4

I'm wondering how the following code could be faster. At the moment, it seems unreasonably slow, and I suspect I may be using the autograd API wrong. The output I expect is each element of timeline evaluated at the jacobian of f, which I do get, but it takes a long time:

import numpy as np
from autograd import jacobian


def f(params):
    mu_, log_sigma_ = params
    Z = timeline * mu_ / log_sigma_
    return Z


timeline = np.linspace(1, 100, 40000)

gradient_at_mle = jacobian(f)(np.array([1.0, 1.0]))
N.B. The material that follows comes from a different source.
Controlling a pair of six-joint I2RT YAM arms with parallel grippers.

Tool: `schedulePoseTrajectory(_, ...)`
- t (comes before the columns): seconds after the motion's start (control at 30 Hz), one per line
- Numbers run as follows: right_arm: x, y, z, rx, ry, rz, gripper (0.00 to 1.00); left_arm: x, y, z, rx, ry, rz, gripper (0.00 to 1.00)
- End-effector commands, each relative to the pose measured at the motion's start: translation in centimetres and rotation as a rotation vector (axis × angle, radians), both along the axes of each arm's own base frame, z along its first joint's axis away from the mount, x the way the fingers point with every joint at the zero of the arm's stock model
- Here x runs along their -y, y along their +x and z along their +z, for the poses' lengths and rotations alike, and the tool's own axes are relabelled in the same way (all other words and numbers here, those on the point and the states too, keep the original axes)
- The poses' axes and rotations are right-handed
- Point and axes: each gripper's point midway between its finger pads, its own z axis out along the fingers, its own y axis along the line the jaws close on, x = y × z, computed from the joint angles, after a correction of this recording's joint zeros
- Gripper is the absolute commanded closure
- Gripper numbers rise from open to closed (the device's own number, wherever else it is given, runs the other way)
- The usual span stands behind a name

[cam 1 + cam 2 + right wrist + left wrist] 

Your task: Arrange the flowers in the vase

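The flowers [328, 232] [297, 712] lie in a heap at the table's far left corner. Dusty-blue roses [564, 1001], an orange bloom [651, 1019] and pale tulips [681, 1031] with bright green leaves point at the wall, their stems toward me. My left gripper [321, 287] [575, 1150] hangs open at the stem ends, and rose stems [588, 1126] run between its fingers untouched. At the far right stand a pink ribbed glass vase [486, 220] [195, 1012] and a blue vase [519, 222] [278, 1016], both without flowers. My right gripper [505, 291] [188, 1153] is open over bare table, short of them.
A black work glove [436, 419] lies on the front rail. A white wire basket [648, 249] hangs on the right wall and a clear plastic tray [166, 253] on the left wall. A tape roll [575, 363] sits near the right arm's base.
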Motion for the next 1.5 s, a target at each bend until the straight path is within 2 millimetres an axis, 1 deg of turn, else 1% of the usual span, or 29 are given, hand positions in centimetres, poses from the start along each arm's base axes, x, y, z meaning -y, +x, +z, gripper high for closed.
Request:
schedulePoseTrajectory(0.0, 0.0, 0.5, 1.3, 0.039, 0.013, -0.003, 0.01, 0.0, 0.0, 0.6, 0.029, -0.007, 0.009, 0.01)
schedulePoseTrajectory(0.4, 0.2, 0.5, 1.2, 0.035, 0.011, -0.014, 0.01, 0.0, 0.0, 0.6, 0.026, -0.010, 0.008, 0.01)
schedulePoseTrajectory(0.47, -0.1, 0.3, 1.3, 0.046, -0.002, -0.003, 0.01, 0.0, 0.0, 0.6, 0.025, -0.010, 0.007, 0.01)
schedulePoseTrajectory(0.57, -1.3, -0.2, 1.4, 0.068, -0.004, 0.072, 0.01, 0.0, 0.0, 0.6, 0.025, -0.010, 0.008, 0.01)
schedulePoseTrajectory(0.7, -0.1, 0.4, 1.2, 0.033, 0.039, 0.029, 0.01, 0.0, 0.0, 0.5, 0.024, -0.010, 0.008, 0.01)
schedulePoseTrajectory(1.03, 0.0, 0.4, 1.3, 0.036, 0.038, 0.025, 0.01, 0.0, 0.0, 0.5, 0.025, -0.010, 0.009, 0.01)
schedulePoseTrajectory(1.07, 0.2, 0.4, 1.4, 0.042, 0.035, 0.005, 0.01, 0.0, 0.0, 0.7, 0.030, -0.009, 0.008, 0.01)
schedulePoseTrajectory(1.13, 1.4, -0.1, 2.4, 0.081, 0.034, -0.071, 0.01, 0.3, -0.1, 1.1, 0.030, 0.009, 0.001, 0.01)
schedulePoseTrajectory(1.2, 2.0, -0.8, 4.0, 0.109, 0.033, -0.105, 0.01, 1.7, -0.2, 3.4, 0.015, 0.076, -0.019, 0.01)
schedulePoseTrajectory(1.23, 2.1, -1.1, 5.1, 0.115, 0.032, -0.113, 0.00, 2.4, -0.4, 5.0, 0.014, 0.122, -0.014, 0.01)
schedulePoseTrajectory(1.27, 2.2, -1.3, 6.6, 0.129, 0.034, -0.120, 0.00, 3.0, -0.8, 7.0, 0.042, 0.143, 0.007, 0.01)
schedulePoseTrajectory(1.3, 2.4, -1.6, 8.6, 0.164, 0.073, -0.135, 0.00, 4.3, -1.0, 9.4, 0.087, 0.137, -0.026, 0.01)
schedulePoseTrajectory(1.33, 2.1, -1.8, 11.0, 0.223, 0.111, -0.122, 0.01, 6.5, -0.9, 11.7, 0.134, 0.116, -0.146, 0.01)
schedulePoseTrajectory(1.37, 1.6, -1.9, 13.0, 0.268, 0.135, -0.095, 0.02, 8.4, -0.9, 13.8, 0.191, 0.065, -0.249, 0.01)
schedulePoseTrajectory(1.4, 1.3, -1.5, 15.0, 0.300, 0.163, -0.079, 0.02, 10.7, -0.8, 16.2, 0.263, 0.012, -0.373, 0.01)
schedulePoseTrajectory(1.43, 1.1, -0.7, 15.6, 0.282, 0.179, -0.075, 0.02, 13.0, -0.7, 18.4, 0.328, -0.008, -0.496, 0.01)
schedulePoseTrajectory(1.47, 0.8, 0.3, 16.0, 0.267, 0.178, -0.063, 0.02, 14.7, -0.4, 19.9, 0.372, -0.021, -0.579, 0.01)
I would expect the following:

  1. jacobian(f) returns an function that represents the gradient vector w.r.t. the parameters.
  2. jacobian(f)(np.array([1.0, 1.0])) is the Jacobian evaluated at the point (1, 1). To me, this should be like a vectorized numpy function, so it should execute very fast, even for 40k length arrays. However, this is not what is happening.
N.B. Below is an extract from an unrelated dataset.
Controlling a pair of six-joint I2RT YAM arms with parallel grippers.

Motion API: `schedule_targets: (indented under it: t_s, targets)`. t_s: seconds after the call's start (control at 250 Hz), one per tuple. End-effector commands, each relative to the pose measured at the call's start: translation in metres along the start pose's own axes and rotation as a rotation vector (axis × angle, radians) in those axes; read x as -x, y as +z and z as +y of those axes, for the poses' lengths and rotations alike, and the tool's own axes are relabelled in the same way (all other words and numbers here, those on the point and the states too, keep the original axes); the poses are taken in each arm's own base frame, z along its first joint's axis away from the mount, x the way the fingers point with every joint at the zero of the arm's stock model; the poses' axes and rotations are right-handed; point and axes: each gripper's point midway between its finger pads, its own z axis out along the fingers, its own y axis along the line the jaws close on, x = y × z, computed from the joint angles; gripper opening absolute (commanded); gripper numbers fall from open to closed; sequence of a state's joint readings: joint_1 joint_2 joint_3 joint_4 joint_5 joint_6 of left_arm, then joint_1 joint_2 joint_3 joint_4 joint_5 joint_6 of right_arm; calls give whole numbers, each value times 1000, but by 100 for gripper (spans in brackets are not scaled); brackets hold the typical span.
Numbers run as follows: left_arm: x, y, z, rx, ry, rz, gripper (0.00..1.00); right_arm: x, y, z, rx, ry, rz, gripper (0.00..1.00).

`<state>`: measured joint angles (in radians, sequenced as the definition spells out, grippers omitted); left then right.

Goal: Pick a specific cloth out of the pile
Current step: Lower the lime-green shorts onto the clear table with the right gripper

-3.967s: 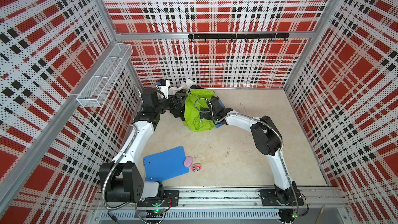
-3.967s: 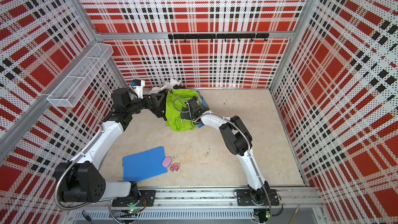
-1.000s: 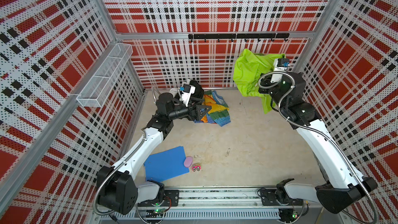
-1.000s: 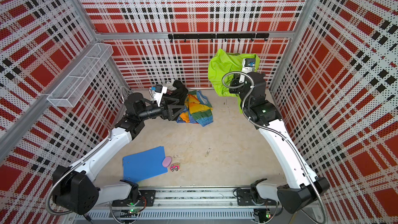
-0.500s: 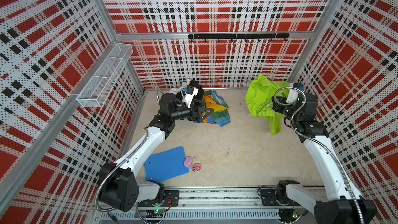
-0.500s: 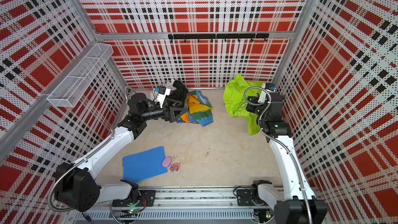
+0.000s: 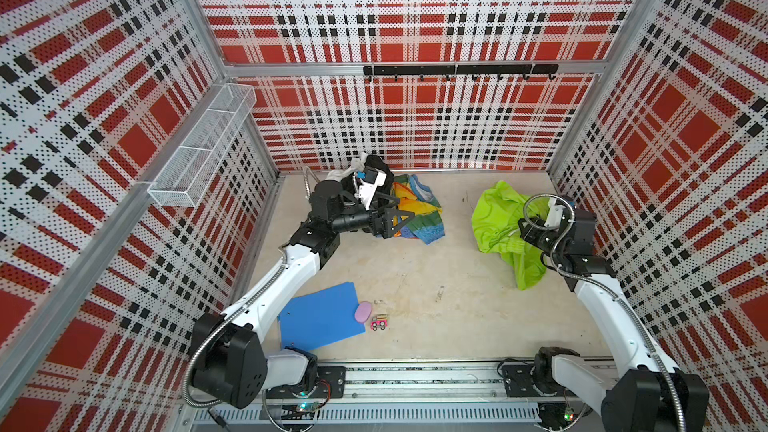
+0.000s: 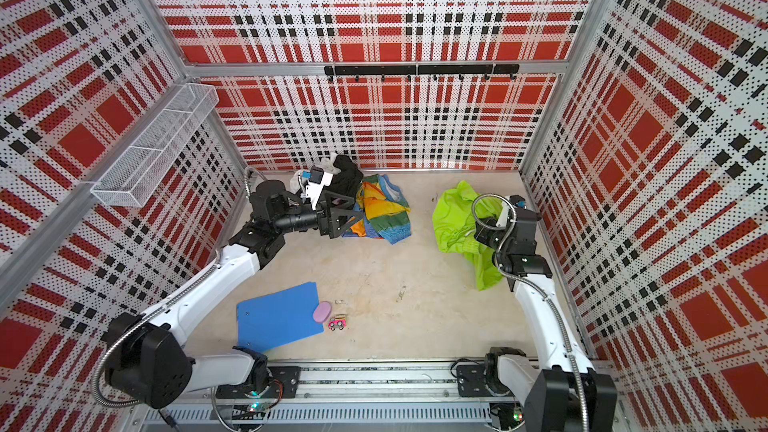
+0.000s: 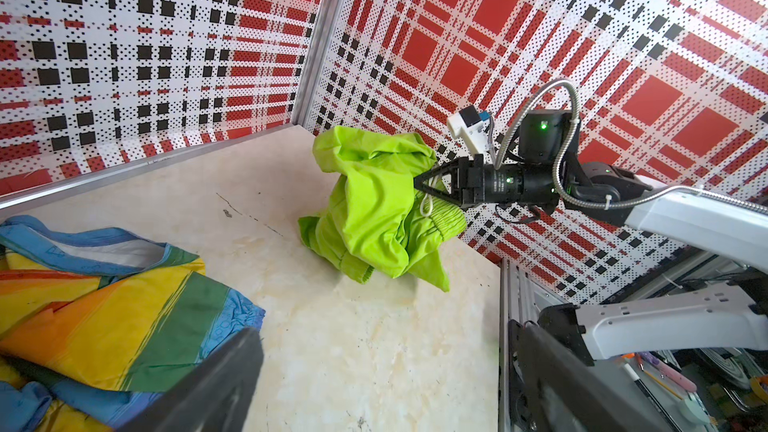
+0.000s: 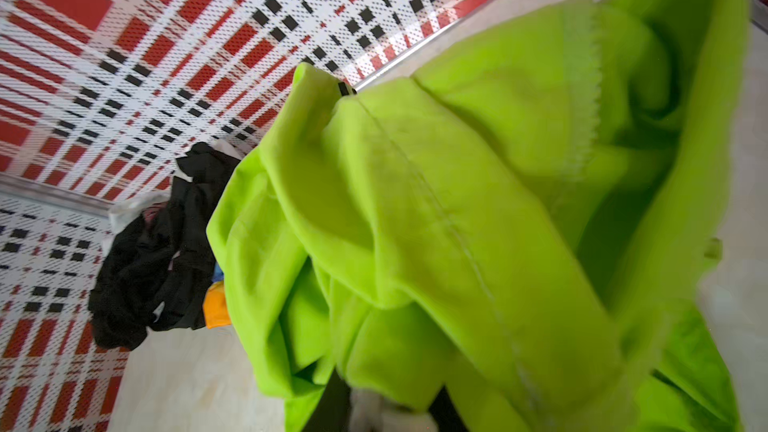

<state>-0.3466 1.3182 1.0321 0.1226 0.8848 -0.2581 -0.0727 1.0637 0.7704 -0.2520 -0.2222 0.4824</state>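
Pinching the lime-green cloth [image 7: 496, 218] near its drawstring [image 9: 427, 205], the right gripper [image 9: 417, 184] holds it at three o'clock on the worktop [image 7: 415, 284], lower folds touching down, well apart from the pile [image 7: 415, 209] at twelve; the left gripper [image 7: 401, 224] gapes empty. Only setting down seems left.

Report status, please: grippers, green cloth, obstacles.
Left gripper open, by the pile. Right gripper shut on lime-green cloth, apart from pile. Nothing in the way.

Pulled off the pile [image 7: 417, 210], the cloth [image 7: 496, 218] touches down.
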Motion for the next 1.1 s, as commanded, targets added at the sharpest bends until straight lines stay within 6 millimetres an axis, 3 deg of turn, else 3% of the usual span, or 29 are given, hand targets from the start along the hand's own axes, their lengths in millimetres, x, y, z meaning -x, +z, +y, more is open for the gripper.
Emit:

Even something like the following has the same poor performance:

import numpy as np
from autograd import jacobian


def f(params, t):
    mu_, log_sigma_ = params
    Z = t * mu_ / log_sigma_
    return Z


timeline = np.linspace(1, 100, 40000)

gradient_at_mle = jacobian(f)(np.array([1.0, 1.0]), timeline)

Primusa
  • 13,136
  • 3
  • 33
  • 53
Cam.Davidson.Pilon
  • 1,606
  • 1
  • 17
  • 31

1 Answers1

5

From https://github.com/HIPS/autograd/issues/439 I gathered that there is an undocumented function autograd.make_jvp which calculates the jacobian with a fast forward mode.

The link states:

Given a function f, vectors x and v in the domain of f, make_jvp(f)(x)(v) computes both f(x) and the Jacobian of f evaluated at x, right multiplied by the vector v.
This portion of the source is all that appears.